*** Opening of DATA SECTION ***

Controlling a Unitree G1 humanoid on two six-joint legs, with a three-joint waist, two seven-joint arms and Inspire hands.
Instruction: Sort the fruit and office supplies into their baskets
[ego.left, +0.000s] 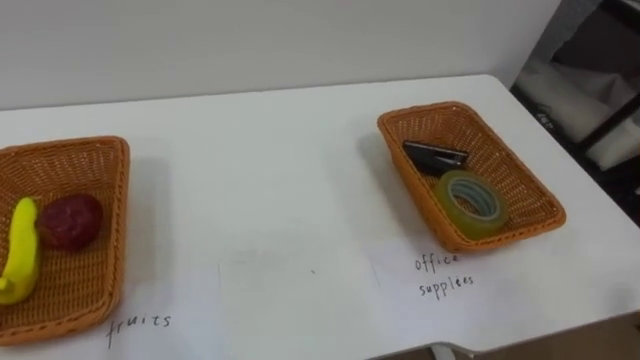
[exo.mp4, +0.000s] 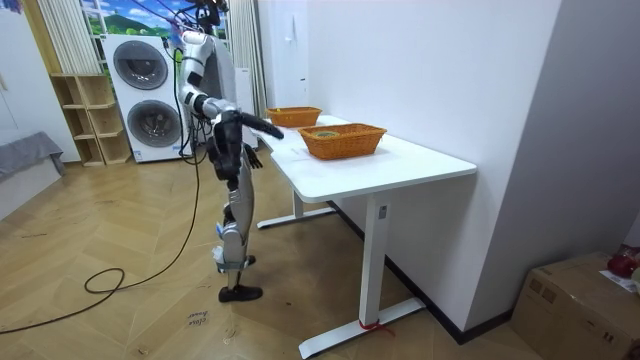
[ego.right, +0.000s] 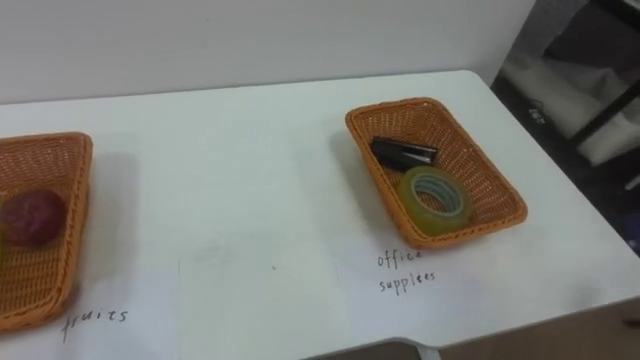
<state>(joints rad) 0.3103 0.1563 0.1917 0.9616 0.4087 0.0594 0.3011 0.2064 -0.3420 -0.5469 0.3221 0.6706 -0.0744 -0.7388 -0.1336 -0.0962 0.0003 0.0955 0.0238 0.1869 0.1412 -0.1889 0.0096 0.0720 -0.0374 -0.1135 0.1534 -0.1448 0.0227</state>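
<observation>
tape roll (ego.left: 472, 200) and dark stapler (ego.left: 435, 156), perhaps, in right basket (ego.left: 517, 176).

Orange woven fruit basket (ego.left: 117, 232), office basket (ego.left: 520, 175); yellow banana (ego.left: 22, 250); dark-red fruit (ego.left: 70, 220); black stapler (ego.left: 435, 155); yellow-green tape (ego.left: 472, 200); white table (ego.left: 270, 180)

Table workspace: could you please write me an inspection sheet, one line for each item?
surface: white table, handwritten labels before both baskets.
job's things: left basket holds banana and dark red fruit; right basket holds tape roll and black stapler-like item.
clutter: nothing seen.
hands: right hand held out toward the table.
cables: nothing seen besides the robot's own.
surroundings: stacked washing machines, shelf unit, cardboard box, wooden floor.
</observation>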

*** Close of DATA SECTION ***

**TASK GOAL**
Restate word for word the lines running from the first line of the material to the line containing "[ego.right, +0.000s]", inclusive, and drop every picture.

**ANSWER SPACE**
Controlling a Unitree G1 humanoid on two six-joint legs, with a three-joint waist, two seven-joint arms and Inspire hands.
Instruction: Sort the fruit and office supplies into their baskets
[ego.left, +0.000s] 
[exo.mp4, +0.000s] 
[ego.right, +0.000s] 

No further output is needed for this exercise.